France/Belgium | 2002 | 97mins | 35mm | Colour | Subtitled

  Monday 13th | 9.30pm | Kino Cinema

Madly in love with Alain, her husband, Cecile's happiness is shaken when his behaviour becomes erratic. Convinced he is hiding something - most likely an affair with another woman, she turns to her colleague Agnes' cop husband, Pascal, to spy on Alain in an effort to discover the truth. What she doesn't know is that Alain, a hypochondriac, has been informed that he must undergo a routine doctor's operation. Certain that his death is imminent, he conceals the truth from his wife, anxious to spare her any unnecessary heartache.  The miscommunication increases when Alain realises that he's being followed and believing Cecile is behind it, he develops his own suspicions that she is hiding something, giving him second thoughts on what he should leave her in his will, if anything at all.  

The film contains scenes skilfully re-incorporated from On The Run, shot entirely anew in a softer, light-hearted tone, which give them a new meaning in relation to the lives of the protagonists in this film.

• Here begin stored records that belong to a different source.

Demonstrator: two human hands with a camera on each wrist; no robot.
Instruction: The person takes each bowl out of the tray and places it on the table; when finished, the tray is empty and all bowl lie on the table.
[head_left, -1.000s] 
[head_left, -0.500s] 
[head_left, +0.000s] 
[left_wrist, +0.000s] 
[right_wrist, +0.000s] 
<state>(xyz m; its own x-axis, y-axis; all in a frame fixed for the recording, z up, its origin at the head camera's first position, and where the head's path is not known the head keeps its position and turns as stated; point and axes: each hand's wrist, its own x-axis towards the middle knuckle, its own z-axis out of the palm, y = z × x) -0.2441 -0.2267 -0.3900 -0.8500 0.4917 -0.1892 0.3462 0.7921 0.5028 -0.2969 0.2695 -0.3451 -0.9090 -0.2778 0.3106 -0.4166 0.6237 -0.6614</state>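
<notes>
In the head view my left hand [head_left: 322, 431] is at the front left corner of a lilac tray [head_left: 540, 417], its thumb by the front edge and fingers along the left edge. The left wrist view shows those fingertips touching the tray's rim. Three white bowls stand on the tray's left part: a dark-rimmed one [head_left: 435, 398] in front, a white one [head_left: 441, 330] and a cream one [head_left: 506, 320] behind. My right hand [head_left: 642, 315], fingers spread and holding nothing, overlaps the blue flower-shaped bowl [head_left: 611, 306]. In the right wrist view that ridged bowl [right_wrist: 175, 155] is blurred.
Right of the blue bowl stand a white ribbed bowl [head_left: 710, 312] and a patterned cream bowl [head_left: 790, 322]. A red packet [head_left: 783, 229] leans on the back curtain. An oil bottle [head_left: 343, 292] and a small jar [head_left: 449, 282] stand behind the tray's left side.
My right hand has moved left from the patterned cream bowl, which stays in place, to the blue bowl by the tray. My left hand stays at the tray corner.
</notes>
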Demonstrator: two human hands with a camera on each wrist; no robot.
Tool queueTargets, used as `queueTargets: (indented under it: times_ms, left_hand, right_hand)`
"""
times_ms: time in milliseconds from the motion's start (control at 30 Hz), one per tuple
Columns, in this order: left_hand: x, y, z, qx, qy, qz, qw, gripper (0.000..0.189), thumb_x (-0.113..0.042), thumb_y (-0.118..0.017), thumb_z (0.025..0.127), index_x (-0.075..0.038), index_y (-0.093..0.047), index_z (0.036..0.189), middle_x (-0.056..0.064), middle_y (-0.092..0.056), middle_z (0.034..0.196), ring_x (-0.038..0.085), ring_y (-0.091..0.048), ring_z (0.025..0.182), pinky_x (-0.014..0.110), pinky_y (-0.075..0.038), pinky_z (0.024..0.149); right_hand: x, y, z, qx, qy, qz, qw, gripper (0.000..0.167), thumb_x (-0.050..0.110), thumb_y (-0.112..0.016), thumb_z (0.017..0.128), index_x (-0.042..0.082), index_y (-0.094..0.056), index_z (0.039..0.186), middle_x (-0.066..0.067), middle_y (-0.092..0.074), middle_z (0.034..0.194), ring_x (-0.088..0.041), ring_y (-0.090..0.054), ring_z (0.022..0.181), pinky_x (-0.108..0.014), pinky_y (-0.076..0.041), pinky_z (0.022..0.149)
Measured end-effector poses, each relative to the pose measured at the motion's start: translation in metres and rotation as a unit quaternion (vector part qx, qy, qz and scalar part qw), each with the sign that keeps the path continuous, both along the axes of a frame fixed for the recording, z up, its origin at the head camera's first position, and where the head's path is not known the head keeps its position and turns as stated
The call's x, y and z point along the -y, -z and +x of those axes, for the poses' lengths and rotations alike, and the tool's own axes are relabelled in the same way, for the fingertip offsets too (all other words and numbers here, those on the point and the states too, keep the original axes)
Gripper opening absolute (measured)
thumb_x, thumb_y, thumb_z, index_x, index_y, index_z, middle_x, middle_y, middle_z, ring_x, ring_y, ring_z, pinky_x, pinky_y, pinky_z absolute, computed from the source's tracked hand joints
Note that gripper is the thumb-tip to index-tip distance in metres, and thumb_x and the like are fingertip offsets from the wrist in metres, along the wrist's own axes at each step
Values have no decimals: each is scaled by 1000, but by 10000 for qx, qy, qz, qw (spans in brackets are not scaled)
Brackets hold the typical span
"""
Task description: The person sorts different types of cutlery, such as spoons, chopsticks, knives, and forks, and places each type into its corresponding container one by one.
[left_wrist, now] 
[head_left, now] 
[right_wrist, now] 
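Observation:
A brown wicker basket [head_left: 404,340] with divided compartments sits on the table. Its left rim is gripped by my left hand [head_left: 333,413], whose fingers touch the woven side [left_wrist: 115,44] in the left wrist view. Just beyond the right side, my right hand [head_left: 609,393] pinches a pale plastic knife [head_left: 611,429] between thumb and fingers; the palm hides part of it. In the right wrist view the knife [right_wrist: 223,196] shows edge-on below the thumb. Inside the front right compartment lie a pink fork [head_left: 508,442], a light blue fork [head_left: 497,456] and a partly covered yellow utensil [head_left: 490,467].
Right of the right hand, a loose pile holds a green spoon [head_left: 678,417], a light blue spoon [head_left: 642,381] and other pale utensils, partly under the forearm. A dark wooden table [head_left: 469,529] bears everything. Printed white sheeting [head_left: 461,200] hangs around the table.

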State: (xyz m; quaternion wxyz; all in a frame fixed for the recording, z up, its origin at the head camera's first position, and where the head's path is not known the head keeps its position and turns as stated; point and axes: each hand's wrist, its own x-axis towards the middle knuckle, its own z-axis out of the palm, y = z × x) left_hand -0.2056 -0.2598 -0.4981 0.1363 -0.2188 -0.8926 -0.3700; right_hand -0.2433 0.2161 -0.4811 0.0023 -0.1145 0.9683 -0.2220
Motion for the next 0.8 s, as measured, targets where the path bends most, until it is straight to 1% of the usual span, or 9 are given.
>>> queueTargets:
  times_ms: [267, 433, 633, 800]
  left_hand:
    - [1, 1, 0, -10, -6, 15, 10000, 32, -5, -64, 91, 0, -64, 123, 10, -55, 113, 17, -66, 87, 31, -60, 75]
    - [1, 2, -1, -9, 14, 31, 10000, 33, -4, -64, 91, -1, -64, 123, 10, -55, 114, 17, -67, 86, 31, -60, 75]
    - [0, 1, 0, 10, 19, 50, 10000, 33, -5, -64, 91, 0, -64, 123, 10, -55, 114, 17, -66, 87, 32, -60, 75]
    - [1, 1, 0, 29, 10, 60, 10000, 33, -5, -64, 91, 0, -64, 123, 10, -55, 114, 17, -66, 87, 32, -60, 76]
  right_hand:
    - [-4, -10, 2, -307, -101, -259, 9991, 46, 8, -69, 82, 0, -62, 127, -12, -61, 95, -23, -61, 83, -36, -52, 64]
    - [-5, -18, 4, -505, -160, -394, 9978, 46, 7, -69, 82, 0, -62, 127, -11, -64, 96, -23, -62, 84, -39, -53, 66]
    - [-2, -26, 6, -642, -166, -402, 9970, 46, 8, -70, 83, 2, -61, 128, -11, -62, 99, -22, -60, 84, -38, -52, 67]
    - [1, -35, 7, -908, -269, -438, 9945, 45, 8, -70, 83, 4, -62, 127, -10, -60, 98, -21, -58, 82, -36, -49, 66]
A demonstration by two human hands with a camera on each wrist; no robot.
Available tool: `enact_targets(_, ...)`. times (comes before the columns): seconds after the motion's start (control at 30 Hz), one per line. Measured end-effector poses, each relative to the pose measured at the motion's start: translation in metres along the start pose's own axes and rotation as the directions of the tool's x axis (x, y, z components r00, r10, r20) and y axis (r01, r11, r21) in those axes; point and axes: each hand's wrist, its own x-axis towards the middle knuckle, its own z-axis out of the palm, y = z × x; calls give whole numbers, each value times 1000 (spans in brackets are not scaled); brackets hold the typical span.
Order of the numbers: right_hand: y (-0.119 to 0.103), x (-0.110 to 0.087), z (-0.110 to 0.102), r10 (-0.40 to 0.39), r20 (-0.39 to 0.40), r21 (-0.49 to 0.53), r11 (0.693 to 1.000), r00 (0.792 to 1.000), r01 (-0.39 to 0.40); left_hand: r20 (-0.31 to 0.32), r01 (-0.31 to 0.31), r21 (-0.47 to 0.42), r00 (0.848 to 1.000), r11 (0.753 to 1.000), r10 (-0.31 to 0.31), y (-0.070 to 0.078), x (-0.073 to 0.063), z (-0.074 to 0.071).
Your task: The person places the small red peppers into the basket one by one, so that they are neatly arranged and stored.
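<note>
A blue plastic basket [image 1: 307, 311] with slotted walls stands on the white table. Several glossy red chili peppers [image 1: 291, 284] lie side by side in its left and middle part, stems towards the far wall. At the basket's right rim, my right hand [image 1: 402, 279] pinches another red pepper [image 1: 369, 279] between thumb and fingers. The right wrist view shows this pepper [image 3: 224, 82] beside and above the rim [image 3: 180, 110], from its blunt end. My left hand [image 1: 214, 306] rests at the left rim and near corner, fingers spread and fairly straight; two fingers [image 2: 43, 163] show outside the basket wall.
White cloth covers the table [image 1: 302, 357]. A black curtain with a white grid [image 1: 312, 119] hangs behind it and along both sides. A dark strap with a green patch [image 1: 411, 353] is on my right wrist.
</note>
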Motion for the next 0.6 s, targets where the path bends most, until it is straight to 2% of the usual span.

Thus, when Bruno's scenes from the first instalment are seen within this context, he seems less a psychopath and more comically inept, having being assimilated into the farce surrounding him.

Closer to classic Howard Hawks than Melville, the second instalment of Belvaux's trilogy could hardly be more different from its predecessor and since it serves as a perfect deep breath after the unremitting tension of On The Run, is all the better for it.

 

The Trilogy

Lucas Belvaux's Trilogy takes the idea of ever-expanding narrative webs to a new level. Telling three synchronous stories-the first a thriller, the second a romantic comedy, and the third a melodrama - with stories that unfold, not consecutively but, in parallel. So each film can be viewed equally as a stand-alone entity, separate to the other two, and still be a cinematic treat for any viewer.